Find every line below where the string "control" shows up, and copy those lines.

AVAILABLE DATA Block Start

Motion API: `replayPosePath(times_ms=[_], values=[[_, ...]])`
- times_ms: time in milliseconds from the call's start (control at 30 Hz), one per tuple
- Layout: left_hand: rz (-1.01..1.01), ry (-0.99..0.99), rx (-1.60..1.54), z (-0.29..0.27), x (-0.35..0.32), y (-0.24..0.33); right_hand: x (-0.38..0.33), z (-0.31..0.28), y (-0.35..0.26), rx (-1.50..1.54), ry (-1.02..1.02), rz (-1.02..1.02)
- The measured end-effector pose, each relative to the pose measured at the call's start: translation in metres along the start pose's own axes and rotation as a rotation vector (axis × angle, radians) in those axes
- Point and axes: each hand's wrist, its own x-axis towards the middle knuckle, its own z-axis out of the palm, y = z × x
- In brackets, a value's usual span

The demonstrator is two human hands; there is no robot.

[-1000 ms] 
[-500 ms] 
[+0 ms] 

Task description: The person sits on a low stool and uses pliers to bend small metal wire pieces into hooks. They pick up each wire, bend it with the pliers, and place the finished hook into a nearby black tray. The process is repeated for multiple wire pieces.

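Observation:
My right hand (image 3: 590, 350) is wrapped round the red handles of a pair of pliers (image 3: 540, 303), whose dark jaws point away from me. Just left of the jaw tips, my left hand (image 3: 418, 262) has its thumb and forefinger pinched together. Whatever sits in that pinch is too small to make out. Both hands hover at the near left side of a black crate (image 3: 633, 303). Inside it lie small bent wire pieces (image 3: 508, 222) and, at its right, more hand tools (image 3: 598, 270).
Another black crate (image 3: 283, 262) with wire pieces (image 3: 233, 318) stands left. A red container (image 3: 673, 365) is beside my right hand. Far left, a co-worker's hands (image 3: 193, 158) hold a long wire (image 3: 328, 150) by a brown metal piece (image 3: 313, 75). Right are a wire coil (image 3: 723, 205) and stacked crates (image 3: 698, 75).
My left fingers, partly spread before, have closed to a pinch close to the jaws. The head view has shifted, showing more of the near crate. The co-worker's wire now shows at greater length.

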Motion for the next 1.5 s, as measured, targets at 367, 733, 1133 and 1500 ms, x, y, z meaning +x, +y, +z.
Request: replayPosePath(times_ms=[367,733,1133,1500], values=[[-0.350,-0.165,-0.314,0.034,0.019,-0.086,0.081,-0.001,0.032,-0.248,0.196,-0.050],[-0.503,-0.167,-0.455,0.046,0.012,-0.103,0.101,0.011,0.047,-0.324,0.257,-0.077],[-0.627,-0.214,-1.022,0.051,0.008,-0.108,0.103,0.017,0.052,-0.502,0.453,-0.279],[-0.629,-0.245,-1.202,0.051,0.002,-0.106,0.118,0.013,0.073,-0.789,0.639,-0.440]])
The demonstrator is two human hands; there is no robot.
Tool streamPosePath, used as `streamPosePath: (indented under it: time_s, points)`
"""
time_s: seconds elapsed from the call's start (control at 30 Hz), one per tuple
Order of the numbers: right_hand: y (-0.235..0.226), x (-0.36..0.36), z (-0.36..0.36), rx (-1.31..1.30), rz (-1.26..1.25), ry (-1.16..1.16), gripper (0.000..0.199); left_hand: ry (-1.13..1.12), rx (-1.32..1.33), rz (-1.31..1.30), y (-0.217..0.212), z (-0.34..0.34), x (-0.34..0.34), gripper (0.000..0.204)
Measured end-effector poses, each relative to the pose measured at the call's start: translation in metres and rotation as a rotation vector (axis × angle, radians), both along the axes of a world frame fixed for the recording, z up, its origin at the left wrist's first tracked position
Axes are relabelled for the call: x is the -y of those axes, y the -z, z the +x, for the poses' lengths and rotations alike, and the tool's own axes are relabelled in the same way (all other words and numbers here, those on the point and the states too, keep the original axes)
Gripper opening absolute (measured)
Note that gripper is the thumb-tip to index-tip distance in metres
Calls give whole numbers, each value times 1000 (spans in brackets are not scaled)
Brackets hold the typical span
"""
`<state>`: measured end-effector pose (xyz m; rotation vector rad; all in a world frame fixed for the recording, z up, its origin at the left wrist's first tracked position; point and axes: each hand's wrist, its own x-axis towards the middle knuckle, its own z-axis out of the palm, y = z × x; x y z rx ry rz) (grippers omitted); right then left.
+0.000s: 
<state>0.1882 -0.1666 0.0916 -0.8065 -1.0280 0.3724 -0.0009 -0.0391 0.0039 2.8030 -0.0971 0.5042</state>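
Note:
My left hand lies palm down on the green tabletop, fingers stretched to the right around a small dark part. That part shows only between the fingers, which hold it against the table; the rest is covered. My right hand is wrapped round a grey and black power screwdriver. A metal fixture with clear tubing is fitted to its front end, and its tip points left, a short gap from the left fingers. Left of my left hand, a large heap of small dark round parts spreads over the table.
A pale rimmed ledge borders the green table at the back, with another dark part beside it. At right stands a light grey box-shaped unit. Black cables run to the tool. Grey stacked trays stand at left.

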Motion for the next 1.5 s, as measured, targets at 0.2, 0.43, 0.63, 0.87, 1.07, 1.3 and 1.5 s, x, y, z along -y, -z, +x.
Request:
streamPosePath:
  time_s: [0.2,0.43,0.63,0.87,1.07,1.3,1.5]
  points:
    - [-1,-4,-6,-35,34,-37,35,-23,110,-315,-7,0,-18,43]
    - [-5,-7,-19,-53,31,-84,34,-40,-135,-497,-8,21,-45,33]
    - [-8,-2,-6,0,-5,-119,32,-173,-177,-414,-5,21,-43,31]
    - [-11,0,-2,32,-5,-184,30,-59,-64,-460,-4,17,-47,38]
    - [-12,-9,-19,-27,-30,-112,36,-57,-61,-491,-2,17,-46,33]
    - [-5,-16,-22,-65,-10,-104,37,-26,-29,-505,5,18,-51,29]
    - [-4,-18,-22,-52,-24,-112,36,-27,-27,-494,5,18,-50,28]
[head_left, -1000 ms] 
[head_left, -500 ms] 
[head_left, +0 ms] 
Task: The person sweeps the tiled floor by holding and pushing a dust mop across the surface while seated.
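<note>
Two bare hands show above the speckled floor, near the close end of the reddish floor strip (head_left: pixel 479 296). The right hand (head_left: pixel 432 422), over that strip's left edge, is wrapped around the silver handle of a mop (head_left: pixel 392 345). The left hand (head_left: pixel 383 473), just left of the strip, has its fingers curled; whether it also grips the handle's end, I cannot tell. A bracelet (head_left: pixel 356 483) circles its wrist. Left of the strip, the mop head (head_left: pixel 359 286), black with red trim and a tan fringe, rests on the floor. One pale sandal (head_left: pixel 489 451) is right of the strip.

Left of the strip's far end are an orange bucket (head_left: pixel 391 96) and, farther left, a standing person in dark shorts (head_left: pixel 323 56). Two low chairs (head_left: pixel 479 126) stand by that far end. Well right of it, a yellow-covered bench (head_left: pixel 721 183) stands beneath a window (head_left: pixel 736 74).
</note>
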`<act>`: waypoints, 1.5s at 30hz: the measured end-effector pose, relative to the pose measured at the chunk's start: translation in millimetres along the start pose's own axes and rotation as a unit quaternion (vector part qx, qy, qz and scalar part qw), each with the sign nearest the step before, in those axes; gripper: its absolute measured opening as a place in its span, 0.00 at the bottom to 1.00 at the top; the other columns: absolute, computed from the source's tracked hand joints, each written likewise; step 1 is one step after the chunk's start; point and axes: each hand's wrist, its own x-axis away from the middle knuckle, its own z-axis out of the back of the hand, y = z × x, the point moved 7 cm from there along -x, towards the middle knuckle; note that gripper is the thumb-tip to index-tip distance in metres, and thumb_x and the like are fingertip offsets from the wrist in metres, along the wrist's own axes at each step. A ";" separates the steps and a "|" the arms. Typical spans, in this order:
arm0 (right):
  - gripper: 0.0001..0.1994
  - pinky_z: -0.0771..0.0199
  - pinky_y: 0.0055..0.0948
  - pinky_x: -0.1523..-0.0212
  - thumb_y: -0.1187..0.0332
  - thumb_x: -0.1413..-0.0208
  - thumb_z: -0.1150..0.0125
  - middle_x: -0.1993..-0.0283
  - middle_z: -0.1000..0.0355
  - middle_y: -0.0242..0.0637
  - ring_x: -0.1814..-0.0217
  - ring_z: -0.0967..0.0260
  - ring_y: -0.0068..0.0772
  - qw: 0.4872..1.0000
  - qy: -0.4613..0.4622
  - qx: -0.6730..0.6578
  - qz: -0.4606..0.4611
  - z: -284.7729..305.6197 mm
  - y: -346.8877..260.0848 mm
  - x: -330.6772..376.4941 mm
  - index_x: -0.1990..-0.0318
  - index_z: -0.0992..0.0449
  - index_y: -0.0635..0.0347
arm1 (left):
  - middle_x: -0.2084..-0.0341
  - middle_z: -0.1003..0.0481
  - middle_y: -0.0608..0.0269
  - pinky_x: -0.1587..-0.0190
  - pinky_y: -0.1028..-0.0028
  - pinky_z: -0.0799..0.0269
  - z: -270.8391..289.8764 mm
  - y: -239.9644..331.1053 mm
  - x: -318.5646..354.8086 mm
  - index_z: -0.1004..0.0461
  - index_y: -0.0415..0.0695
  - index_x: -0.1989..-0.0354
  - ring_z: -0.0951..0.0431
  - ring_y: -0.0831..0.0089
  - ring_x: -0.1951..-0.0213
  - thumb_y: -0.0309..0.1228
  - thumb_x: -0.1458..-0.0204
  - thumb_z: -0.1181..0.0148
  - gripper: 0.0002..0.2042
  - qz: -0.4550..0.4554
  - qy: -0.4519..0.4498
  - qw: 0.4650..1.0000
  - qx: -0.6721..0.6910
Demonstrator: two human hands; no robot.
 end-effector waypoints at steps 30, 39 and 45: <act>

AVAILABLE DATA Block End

_FINAL ANSWER_:
- times_ms: time in milliseconds from the call's start (control at 30 Hz), one per tuple
time_s: seconds elapsed from the call's start (control at 30 Hz), one per tuple

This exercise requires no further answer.